© Fotoarchiv Helena Melikov

Es ist einer dieser Abende im Frühsommer

von Paula Kittelmann

Es ist einer dieser Abende im Frühsommer. Einer dieser Abende, die nicht mehr wirklich kühl sind, aber ab und zu fröstelt man noch. Wir liegen auf deinem Sofa, durchs offene Fenster weht die Luft – irgendwo in der Wohnung muss noch ein anderes Fenster geöffnet sein – und kühlt unsere erhitzten Gesichter. Wir haben Musik gehört, stundenlang, wie schon so oft, nach einem Tag im Park, nach Spazierengehen und verhaltenem Lächeln. Ich schaue dich immer wieder verstohlen an, du faszinierst mich, ich stelle mir so viel vor, zu dir, zu uns, wie das sein könnte. Den Tag im Park, den Abend auf deinem Sofa, Musik und Zigaretten, nicht viele Worte. Ich suche deine Nähe, genauso, wie ich ab und zu verstohlen dein Gesicht absuche nach einem Hinweis, einem kleinen, dass du ebenso empfindest wie ich. Irgendwann, auf dem Sofa, der moosgrüne Samtbezug verschlissen, ziehst du mich zu dir, küsst mich, ganz sachte nur, vorsichtig, dann fordernd, fast drängst du in mein Gesicht.
Wir küssen uns, die Musik verwischt zu ungenauen Hintergrundgeräuschen, die Gespräche, die durchs offene Fenstern von der Straße hinaufwehen, bilden eine leise Kulisse zu unserer Szenerie. Unsere Gesichter sind erhitzt, plötzlich wendest du dich ab. Schaust an die Decke, seufzt. „Ich fühle einfach nichts“ sagst du. Mir wird heiß, viel heißer als die Nähe lässt die Angst jetzt mein Gesicht glühen.
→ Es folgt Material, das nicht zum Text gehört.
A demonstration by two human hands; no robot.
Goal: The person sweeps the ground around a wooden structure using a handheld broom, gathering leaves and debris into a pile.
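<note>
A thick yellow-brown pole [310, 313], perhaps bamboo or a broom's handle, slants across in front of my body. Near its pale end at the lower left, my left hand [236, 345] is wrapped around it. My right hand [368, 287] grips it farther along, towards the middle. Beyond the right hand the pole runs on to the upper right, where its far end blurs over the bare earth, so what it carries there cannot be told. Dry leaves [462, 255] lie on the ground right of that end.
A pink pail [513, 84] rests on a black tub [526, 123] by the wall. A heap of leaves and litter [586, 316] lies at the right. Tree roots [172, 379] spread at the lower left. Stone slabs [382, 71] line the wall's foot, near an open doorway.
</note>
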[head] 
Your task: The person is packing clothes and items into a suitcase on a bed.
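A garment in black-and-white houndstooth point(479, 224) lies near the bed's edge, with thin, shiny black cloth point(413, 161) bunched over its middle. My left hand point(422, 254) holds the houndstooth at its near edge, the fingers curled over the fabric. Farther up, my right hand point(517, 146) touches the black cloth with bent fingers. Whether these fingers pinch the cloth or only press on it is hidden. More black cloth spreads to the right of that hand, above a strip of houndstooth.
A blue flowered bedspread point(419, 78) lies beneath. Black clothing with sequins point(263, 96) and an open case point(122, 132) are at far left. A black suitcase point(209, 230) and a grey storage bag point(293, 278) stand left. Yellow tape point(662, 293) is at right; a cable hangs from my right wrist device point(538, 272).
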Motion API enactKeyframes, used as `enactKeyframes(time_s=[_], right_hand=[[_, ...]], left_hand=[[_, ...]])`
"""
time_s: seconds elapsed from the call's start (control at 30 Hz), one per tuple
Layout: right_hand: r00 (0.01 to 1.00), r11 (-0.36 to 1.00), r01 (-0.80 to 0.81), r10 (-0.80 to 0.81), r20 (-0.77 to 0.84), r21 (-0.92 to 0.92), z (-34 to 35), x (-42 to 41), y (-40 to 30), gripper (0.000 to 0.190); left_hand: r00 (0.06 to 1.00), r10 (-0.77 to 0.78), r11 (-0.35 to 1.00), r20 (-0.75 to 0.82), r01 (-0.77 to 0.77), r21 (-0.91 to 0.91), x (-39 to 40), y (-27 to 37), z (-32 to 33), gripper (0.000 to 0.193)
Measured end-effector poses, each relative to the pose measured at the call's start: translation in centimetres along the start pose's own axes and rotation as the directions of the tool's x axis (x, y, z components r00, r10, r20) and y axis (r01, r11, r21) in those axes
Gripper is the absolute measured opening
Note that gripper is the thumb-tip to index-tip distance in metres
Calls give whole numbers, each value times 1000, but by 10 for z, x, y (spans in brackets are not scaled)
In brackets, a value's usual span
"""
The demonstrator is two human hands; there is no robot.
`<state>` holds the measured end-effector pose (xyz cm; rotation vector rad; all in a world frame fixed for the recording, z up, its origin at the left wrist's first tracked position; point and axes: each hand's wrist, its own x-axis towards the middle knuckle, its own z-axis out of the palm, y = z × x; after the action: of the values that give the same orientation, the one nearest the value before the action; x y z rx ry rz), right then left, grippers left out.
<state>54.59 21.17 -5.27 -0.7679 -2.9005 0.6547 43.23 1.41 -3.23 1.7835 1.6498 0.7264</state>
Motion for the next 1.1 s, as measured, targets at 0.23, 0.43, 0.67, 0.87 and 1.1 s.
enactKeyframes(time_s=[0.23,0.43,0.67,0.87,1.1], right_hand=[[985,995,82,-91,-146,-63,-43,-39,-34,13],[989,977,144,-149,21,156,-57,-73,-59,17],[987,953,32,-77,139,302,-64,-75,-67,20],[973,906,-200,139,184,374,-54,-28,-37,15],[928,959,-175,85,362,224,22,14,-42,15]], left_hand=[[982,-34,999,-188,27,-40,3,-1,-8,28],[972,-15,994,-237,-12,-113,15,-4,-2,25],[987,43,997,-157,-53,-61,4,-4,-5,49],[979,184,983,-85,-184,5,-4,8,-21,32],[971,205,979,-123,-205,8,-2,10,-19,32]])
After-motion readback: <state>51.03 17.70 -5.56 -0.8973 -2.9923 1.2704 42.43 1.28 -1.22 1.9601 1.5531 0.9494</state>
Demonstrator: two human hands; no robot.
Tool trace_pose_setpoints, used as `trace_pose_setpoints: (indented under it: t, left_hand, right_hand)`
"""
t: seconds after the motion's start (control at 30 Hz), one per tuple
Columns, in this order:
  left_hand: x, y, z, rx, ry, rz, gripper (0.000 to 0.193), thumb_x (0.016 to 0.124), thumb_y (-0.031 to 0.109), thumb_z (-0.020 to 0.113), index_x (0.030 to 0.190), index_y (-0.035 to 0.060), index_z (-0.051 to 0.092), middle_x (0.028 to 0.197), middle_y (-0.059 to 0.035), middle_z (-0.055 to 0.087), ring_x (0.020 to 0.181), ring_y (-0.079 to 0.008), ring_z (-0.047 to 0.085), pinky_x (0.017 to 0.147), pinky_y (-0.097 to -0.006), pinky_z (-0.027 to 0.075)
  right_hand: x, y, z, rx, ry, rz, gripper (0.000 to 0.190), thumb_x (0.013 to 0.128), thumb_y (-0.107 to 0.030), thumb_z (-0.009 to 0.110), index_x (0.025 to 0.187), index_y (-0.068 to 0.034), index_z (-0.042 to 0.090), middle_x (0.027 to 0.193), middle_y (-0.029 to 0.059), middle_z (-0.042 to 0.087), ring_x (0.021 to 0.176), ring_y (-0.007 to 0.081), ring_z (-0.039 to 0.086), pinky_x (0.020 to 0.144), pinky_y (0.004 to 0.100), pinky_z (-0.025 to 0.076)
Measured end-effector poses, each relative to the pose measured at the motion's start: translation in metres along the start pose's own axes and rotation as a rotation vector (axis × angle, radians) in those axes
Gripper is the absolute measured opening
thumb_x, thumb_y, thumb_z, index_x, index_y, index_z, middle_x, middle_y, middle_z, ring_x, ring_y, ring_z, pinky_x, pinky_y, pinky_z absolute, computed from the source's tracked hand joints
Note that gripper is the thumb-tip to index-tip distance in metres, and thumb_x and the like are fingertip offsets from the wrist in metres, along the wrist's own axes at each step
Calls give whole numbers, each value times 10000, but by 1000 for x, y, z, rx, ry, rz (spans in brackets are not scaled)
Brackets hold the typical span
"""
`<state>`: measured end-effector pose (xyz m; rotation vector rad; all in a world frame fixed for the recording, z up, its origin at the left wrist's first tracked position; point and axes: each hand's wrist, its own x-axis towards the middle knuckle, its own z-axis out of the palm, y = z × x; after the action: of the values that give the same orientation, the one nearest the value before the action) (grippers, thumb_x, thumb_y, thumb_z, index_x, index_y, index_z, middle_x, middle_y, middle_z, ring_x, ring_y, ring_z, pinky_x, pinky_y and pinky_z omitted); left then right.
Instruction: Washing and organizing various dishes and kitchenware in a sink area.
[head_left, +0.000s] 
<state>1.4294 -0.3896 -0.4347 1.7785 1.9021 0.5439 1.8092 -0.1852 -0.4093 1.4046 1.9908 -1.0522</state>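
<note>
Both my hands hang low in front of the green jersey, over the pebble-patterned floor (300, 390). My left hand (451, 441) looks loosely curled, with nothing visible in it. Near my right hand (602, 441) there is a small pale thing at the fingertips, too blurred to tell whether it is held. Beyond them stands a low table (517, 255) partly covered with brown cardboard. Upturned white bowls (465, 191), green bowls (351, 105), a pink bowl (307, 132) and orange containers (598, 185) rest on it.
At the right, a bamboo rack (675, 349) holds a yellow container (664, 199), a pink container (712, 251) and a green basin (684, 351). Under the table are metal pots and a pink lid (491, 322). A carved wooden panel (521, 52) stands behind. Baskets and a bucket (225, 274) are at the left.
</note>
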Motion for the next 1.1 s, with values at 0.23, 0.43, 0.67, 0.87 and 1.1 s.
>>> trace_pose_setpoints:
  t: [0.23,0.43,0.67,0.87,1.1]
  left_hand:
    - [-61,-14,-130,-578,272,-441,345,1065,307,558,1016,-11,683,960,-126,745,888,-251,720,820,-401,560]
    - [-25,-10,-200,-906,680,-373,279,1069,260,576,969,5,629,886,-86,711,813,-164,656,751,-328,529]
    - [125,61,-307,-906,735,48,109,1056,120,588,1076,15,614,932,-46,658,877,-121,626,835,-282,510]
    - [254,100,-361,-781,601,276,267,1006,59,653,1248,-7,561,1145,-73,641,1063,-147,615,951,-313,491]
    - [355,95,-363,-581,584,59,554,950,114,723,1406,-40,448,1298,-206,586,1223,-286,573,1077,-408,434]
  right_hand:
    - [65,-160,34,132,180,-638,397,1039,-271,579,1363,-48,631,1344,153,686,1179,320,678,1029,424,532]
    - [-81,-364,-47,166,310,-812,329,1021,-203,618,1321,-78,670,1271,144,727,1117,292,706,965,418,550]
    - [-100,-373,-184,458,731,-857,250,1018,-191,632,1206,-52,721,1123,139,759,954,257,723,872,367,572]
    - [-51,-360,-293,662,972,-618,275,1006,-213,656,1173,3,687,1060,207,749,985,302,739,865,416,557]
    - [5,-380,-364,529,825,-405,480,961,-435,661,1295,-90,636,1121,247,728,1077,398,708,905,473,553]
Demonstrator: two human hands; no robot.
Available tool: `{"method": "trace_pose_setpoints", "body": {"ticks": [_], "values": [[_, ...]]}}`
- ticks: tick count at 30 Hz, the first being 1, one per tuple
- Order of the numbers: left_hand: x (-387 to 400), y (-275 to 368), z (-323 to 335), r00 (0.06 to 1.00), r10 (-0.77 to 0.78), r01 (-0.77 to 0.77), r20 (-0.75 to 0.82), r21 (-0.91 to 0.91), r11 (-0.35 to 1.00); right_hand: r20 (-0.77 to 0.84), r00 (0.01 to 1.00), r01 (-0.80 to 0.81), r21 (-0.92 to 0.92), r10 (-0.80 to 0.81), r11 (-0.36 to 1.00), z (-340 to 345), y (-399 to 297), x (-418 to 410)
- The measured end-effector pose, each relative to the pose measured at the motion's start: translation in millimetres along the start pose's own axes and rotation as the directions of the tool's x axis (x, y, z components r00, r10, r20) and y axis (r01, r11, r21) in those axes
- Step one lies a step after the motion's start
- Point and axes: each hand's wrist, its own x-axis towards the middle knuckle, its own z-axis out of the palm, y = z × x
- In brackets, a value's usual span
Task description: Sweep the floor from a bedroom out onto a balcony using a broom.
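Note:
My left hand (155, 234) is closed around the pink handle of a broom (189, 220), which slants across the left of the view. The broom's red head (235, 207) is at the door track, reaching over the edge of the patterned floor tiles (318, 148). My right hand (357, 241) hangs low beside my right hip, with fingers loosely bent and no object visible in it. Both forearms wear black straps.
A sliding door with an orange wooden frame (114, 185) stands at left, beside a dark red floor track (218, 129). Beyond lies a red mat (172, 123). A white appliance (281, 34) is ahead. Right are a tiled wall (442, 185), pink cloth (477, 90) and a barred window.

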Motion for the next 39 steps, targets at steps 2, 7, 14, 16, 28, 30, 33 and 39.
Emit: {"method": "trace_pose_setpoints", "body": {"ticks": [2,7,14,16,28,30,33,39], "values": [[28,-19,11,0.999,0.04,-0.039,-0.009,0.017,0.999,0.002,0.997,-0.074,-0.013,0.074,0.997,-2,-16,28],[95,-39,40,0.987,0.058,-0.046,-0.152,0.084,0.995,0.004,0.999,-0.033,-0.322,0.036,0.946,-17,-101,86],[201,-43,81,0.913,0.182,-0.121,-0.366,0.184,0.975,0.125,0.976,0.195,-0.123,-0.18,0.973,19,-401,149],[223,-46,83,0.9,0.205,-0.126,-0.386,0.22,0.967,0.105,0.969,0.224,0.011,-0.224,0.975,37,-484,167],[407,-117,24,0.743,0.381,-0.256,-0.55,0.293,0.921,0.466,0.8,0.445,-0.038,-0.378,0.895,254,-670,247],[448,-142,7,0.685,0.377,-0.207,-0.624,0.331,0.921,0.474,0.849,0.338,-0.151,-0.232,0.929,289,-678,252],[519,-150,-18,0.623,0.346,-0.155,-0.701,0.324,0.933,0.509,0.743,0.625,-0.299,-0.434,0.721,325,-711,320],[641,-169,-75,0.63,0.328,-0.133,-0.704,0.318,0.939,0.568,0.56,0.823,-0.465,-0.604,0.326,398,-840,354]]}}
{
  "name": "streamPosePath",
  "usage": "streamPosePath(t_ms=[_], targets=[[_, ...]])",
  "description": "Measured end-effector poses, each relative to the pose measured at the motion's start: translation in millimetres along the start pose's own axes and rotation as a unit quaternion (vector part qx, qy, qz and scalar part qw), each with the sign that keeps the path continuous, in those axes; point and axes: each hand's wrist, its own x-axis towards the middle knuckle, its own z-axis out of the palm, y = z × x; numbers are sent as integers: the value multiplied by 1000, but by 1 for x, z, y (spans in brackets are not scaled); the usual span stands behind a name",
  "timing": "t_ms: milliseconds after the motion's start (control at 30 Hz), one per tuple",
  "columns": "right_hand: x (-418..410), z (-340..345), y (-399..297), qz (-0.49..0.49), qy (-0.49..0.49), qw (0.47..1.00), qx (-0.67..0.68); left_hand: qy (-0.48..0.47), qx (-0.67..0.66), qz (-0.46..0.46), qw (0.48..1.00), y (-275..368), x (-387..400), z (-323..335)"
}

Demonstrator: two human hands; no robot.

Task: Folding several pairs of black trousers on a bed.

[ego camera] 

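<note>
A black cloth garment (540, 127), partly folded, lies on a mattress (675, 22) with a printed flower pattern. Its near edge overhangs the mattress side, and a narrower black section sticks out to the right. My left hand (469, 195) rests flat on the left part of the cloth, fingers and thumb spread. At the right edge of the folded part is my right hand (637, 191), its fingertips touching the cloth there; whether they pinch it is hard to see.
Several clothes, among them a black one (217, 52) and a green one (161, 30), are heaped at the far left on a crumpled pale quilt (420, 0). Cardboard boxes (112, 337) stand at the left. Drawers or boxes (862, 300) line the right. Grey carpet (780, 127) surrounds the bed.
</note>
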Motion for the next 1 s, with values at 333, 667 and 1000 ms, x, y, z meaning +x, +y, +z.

Die Musik und die Gespräche, ab und zu das Rattern der Straßenbahn, alles dringt dumpf in meine Ohren wie durch Watte. Ich drehe eine Zigarette, um meinen Händen etwas zu tun zu geben. „Ich meine, ich fühle einfach nichts, generell, schon länger“ sagst du. Ich schaue dich an, du schaust mich an. Hier geht es gar nicht um mich, nicht um uns, denke ich. Hier geht es um dich. In deinen Augen sehe ich etwas, was mich um Hilfe bittet, etwas, was verstehen will, was passiert ist. Warum man manchmal nichts fühlt, warum man sich manchmal leer fühlt, nicht einmal richtig traurig, einfach leer. Und ich will dir erklären, will dir sagen, dass ich weiß, wie sich das anfühlt, und dass alles gut wird. Aber ich kann nicht, mein Gesicht glüht noch nach und ich spüre noch die Sonne auf der Haut und deine Lippen auf meinen und etwas anderes funktioniert noch nicht zwischen uns. Unsere Finger verschränken sich ineinander, wir schweigen. Vielleicht denkst du auch daran, was sein könnte, so wie ich.